→ **What you have to do**
Print the first line of the material below and each line after it, exactly as written, ending with the line that contains "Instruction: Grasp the".

BEGIN Excerpted data

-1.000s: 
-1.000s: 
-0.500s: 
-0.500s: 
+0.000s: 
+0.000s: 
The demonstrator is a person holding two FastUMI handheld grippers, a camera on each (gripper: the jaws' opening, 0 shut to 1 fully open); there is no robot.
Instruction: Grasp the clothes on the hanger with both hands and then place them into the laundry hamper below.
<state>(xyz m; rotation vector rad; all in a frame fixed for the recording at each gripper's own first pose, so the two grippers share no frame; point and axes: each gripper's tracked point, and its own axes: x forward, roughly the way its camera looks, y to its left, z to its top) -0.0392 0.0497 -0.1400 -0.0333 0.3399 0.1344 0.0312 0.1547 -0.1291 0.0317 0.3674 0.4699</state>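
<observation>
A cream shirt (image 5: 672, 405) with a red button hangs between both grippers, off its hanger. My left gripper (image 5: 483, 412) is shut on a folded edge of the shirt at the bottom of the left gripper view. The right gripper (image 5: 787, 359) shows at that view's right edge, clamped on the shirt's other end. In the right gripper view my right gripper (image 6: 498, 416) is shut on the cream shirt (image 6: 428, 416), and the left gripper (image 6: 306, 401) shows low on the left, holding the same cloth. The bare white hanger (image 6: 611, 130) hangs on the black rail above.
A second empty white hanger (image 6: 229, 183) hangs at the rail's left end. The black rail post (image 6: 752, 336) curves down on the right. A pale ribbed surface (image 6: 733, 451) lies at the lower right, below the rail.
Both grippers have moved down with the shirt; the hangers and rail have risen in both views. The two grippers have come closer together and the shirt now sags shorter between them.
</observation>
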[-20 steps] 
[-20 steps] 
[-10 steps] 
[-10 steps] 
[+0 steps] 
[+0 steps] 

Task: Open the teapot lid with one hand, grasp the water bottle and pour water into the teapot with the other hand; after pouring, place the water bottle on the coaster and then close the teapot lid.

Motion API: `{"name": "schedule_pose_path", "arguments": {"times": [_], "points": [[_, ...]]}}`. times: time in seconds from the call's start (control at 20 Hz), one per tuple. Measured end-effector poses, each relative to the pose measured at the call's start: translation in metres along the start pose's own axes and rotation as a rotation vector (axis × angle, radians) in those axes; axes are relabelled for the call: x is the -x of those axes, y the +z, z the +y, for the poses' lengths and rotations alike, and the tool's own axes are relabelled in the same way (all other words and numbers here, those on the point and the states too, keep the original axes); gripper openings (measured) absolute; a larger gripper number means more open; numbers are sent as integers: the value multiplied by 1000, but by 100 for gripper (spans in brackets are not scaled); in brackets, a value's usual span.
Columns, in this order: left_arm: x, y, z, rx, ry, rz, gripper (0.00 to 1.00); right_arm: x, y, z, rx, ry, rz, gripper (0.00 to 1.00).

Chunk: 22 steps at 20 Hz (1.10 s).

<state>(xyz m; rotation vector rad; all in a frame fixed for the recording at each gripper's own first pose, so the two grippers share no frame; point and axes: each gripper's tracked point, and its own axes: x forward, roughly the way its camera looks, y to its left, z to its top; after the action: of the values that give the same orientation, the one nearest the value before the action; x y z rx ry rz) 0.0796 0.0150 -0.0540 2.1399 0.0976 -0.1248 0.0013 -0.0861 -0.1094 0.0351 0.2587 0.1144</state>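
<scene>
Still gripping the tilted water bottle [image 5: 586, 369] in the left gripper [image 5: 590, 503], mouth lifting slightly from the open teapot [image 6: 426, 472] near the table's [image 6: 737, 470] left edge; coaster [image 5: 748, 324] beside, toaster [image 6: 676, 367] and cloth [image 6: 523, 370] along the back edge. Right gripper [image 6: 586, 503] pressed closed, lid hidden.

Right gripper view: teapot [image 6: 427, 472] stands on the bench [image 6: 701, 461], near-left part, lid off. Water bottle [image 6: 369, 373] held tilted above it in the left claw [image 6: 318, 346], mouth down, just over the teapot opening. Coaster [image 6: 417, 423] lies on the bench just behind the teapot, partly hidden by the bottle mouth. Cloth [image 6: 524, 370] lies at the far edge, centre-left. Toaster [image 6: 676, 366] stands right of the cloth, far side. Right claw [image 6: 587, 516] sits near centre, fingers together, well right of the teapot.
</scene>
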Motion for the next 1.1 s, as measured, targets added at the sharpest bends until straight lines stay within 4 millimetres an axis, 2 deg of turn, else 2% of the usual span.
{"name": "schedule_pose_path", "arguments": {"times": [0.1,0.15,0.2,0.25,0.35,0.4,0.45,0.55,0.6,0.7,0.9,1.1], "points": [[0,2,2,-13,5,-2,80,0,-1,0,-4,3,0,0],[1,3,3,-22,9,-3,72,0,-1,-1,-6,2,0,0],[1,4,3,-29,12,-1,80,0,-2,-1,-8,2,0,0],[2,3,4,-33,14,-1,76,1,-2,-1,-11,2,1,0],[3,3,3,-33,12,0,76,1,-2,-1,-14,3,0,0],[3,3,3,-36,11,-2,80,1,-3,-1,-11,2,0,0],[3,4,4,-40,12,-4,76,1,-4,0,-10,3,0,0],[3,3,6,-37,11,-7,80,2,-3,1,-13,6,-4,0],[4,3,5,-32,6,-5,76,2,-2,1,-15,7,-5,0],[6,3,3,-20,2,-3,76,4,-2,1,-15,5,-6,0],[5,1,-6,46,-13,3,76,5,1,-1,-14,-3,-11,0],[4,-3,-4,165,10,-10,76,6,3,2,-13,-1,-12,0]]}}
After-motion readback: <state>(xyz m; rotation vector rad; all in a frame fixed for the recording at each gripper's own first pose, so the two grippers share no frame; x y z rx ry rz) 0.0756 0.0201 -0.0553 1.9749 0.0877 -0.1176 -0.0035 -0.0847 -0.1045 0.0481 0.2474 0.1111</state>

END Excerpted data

→ **Output below**
-1.000s: 
-1.000s: 
-0.500s: 
-0.500s: 
+0.000s: 
+0.000s: 
The demonstrator is a person holding two FastUMI handheld grippers, a camera on each (gripper: the jaws' opening, 0 shut to 1 fully open); there is no robot.
Instruction: Grasp the clothes on the hanger with both hands and then place them into the laundry hamper below.

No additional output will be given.